=== TASK ===
Copy out, exactly, the first line of the entries below and every line after it through the one containing "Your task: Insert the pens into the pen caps".

** DATA SHOWN follows **

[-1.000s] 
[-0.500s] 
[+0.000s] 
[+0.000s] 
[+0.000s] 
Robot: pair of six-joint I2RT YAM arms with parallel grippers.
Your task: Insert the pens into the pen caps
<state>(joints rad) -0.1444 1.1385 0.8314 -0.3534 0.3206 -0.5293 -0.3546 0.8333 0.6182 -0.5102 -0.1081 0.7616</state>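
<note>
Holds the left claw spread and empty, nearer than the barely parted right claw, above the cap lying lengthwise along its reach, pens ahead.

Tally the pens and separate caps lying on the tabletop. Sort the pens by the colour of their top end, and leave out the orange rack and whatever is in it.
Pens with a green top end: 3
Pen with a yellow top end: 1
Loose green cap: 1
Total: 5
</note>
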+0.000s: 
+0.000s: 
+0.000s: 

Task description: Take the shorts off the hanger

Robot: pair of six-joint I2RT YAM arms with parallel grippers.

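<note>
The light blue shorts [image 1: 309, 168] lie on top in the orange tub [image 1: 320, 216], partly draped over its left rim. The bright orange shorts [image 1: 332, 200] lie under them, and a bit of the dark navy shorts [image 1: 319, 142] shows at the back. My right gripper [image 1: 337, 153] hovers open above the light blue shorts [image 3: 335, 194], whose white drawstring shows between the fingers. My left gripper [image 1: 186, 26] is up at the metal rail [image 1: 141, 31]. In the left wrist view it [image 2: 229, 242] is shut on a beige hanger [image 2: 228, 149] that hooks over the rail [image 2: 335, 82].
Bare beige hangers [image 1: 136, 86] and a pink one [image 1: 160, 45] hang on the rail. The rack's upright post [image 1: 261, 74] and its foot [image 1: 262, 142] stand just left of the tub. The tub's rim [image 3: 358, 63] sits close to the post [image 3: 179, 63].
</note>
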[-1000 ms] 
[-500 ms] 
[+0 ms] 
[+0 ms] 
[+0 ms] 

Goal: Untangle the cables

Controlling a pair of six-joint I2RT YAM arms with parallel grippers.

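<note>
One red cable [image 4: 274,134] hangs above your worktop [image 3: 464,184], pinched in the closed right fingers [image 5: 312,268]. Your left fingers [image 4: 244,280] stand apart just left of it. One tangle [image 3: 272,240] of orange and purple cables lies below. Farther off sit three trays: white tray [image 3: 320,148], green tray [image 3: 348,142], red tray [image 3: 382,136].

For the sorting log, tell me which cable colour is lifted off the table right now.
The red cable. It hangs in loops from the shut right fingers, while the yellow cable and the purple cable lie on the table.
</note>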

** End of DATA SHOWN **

=== ANSWER SPACE ===
[-1.000s] 
[-0.500s] 
[+0.000s] 
[+0.000s] 
[+0.000s] 
Robot: pair of six-joint I2RT YAM arms with parallel grippers.
Your task: Insert the pens into the pen caps

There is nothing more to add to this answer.